When we came back down, I had expected a few quick words and for everyone – including Viktor – to get to sleep. But Viktor gave a very thorough tour of the house that included everything from what each light switch did,  to how the refrigerator opened, to how the window shades worked to the history of how he built the house. When it was done, no inch of the house was left unaccounted for and everyone was drop-dead tired. Viktor lives in the unit below us and eventually he returned there.

We quickly stripped the kids, got them to the bathroom (Ailyn needed help she was so sleepy) and we got them into the twin beds in their room. Then while Emily turned her attention to rapidly unpacking (a deep, almost obsessive need of hers) and I tried to gather my things to go take a shower, the kids decided they were scared.
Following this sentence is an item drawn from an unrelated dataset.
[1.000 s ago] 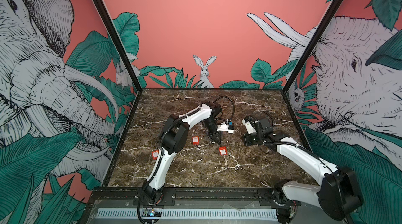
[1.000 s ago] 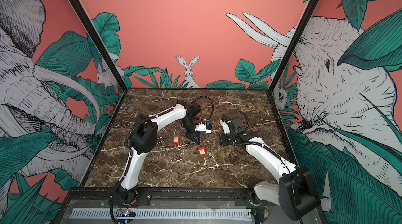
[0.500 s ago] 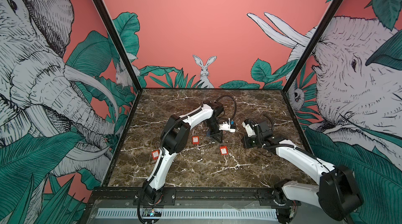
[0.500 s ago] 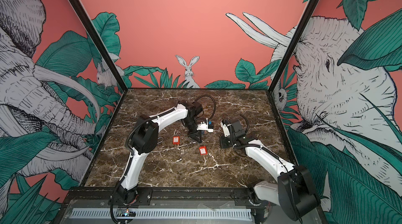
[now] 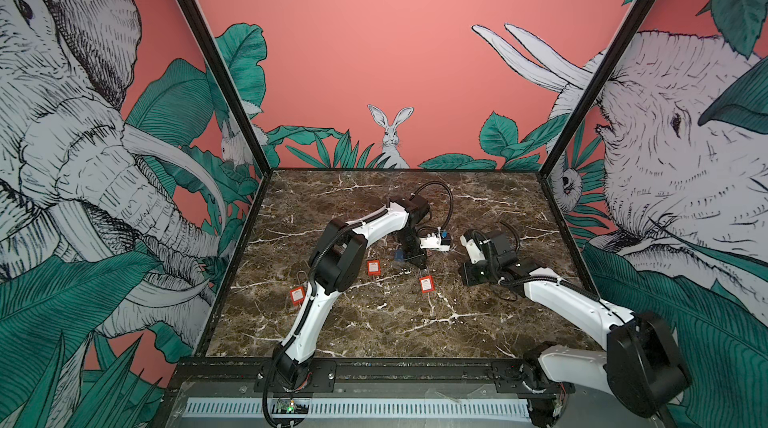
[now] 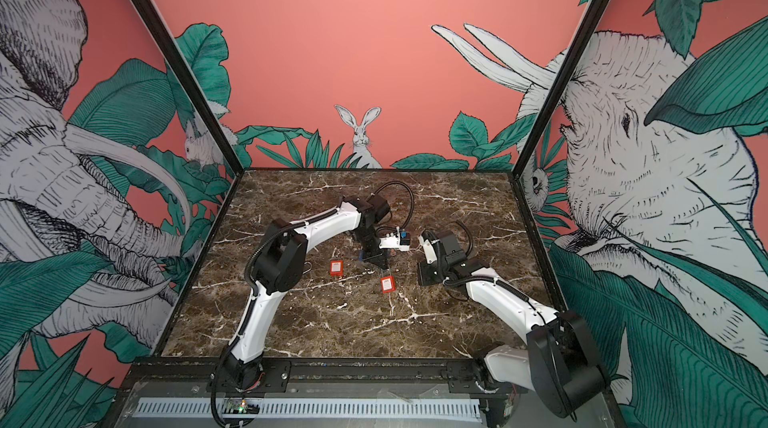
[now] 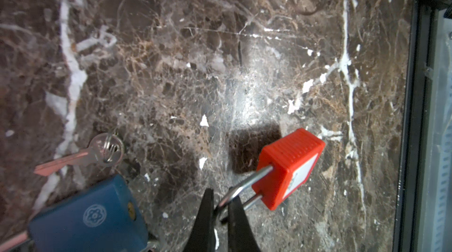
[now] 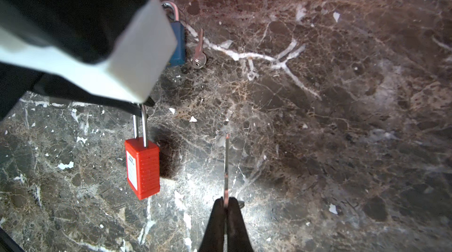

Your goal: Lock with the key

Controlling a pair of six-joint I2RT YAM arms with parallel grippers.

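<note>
My left claw pinches the red padlock's shackle, presumably steadying its body. My right claw, clamped on the key, aims the blade forward for insertion.

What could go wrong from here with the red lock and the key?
1. The left gripper pinches only the thin shackle of the red padlock, right at its fingertips. The body could swing or slip out.
2. The key in the right gripper sits off to one side of the lock, not lined up with its end. A push now would likely miss.
3. The blue padlock and loose key lie close by and might get knocked.
</note>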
We spent time assuring and reassuring until they fell asleep, which they so desperately needed to.

At about 4 am, Emily had unpacked, finished outlining her planned modifications to our room, written down her list of questions and concerns for Viktor, showered and we were both ready for bed.
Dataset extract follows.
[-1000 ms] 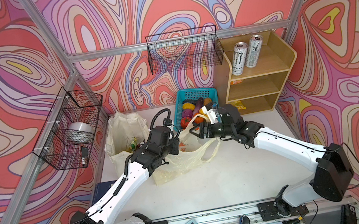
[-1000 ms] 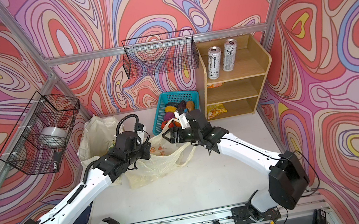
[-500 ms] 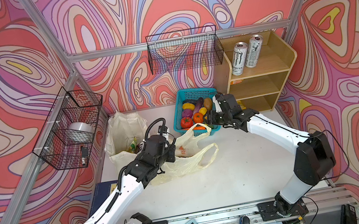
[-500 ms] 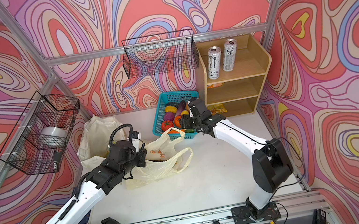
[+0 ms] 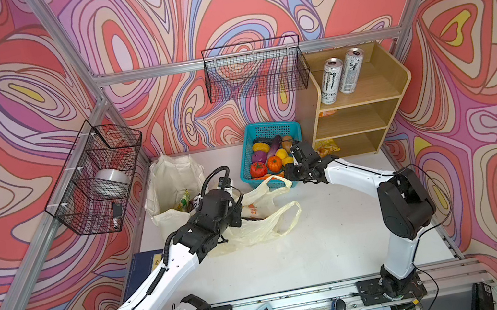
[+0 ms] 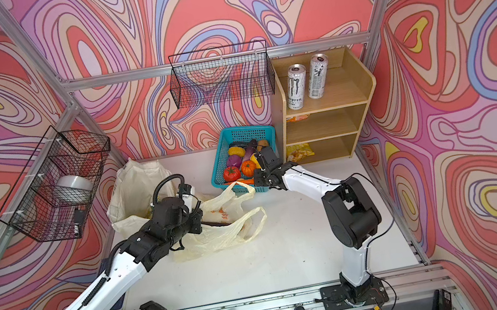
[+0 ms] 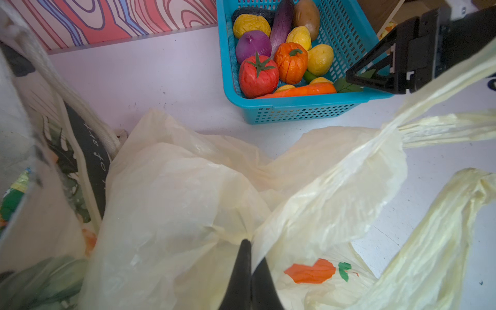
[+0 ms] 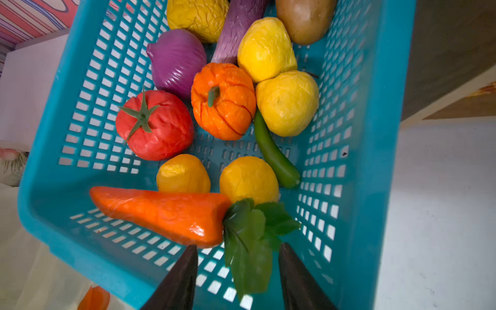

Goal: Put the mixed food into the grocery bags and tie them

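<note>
Plastic bag (image 7: 188, 188) is pinched at its rim by the left gripper (image 7: 247, 257), clenched on the thin film, apparently so that the mouth is held up off the surface (image 5: 308, 255). Over the teal basket (image 8: 53, 188), the right gripper (image 8: 238, 247) is poised with jaws apart astride the green leaves (image 8: 252, 236) of the carrot (image 8: 161, 212), nothing gripped yet. Also seen in the basket: tomato (image 8: 155, 126), pumpkin (image 8: 222, 102), lemons (image 8: 287, 104), onion (image 8: 177, 59), eggplant (image 8: 236, 26), potato (image 8: 303, 18). Packets (image 5: 183, 204) are glimpsed inside the canvas tote (image 5: 173, 182).

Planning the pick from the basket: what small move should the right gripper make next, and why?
Probably close the right gripper: its jaws stand open either side of the carrot leaves in the basket, while the left gripper pinches the plastic bag.
</note>
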Available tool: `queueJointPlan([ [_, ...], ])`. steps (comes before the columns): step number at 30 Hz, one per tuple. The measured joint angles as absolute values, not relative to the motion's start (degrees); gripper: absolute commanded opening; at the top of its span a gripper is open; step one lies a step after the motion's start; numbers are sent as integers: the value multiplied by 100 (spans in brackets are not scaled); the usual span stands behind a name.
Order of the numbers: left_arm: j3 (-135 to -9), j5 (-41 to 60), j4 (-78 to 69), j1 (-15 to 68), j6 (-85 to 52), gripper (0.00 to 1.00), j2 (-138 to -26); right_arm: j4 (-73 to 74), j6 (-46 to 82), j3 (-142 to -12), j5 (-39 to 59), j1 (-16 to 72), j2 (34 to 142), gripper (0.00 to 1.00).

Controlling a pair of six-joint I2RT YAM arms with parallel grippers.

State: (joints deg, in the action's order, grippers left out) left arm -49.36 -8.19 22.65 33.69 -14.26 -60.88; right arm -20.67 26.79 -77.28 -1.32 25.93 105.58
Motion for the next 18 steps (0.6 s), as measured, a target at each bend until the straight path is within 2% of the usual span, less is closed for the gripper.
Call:
queueJointPlan([
  [1, -4936, -816, 2268, 3369, -1435, 0, -6095, -2036, 2672, -7728, -128, 2593, 10582, 33],
  [2, -4936, -816, 2265, 3369, -1444, 0, -6101, -2012, 2694, -7728, -119, 2593, 10613, 20],
  [4, -4936, -814, 2265, 3369, -1468, 0, -6125, -1968, 2696, -7728, -102, 2585, 10676, 0],
  [18, -4941, -788, 2265, 3369, -1525, 0, -6239, -1894, 2696, -7885, 130, 2029, 10523, 0],
])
While Emily fell asleep, I couldn't –  and as the sun began to rise at 5 am, I got up and did some work and ate some cheese pie until 7:30, when I was tired enough to fall back to sleep.

Everyone slept until 10 am when we began our first day in Patmos.

For Emily and me, this is our third sojourn in Patmos – the first for a month in 2010 and the second for three weeks in 2014 with a 15-month-old Sennen. This time we looked out from our hilltop house over the sunny, warm island just as we remembered it – only with two months in front of us and accompanied by two kids and an au pair. My how Patmos marks the seasons of our life together.

We spent the day doing things mundane and sublime: picking up the rental car, dropping off our laundry, having several more unplanned and lengthy encounters with Viktor who wanted to show us everything about the property and who fixed a few minor things in our unit, driving all around the island so the kids and Matheus could get a good look, having lunch at a small taverna overlooking a favorite, beautiful beach cove, looking at goats, grocery shopping, chasing after an escaped watermelon down the hill only for it to eventually explode, walking around town, having a seafood dinner and enjoying gelato.

It was a very full day at the end of which everyone was exhausted – especially given the night before. But it was a great day.

And what now? We rest, have an easy morning, and Emily and I pilot our new Patmos work life. The goal is to go to the beach in the late morning, swim, work online at the restaurant/cafe there while Matheus and the kids continue to enjoy their beach time. If we can pull this off, we may have cracked a code on life.